Wednesday, September 14, 2011

Author Logic

Have you ever found yourself applying the rules of your world inconsistently? I did the other day when a beta reader found my characters saying one thing yet acting as if what they said wasn't true. I must have been trying to increase tension when I did that, but now I have to go back and figure out how to make it consistent.

What do you do when you find you've left plot holes in your stories?

4 comments:

Briane said...

I don't know that I proofread that carefully, so I better get better at that.

I just read "John Dies At The End," and there are, at times, major plot holes that then get explained away by creating other major plot devices. It's all very clever and well-done, and it left me wondering whether the author did it deliberately as he went along, or whether (because he first created the story as a serial) he had to fix up holes later on.

ali cross said...

What else can you do, lol? Go back and fix 'em! Though usually it leads to something else that needs to be fixed up too, lol ....

ali's blog

Liz A. said...

What do I do when I find plot holes? Scream. Cry.

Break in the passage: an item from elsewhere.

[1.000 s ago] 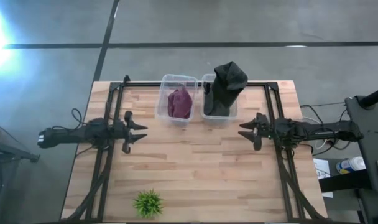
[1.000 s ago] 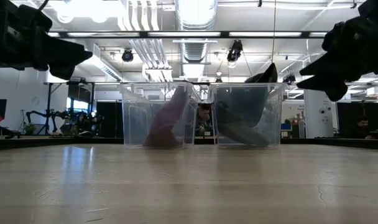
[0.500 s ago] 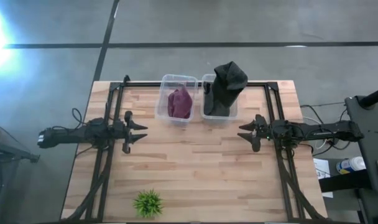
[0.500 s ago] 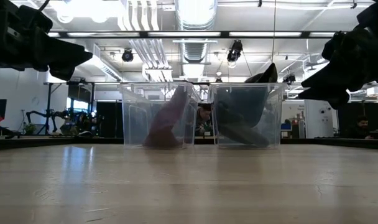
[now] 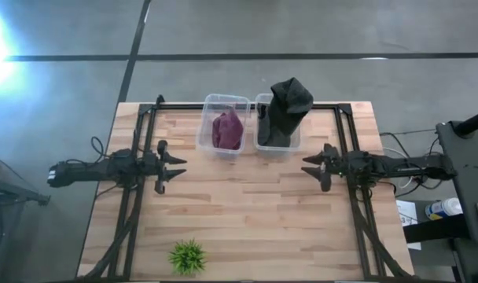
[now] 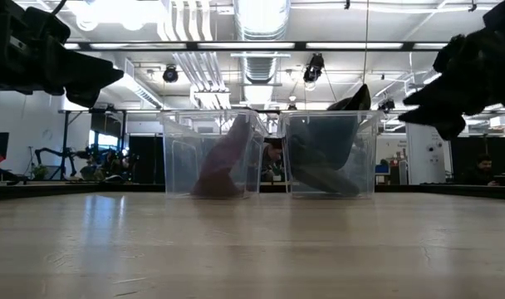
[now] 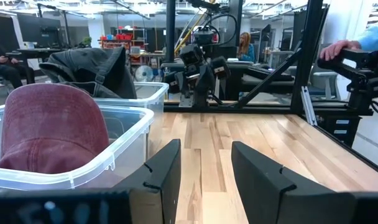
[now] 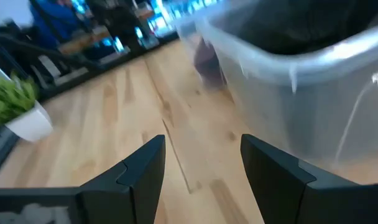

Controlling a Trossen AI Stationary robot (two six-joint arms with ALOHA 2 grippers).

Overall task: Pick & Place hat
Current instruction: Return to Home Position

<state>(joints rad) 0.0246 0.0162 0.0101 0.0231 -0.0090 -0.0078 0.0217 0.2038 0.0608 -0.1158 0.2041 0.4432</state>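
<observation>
A maroon hat [image 5: 228, 130] lies in the left clear bin [image 5: 224, 101] at the table's far edge; it also shows in the left wrist view [image 7: 52, 127]. A dark hat [image 5: 286, 106] stands in the right clear bin [image 5: 264, 145] and sticks up past its rim [image 6: 352, 100]. My left gripper [image 5: 176, 167] hovers open over the table's left side, pointing right, clear of the bins [image 7: 204, 171]. My right gripper [image 5: 308, 167] hovers open over the right side, pointing left, just near of the dark hat's bin [image 8: 204, 165].
A small green plant in a white pot [image 5: 187, 256] stands near the table's near edge, left of centre, and shows in the right wrist view [image 8: 15, 106]. Black frame rails [image 5: 137, 204] run along both sides. Bare wood [image 5: 247, 204] lies between the grippers. People show in the room behind.
My right gripper has dipped a little and risen again over the table's right side, staying open. The hats and bins have kept their places.
</observation>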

This is why I love The Vampire Diaries (the show, as I haven't read the books). Just about the time a plot hole shows up, something else happens to explain that the hole wasn't a hole but a lie or something like that. I aspire to be able to amp up tension like that.

After I scream and cry, then I go back and fix. Have to fix. Can't leave plot holes.

Sandra Ulbrich Almazan said...

I'll have to look for that story, Briane.

Ali, I've noticed that too; you can't fix just one plot hole.

Liz, I like the "explain it away" approach much better than screaming and crying. ;) But either way, they have to be fixed.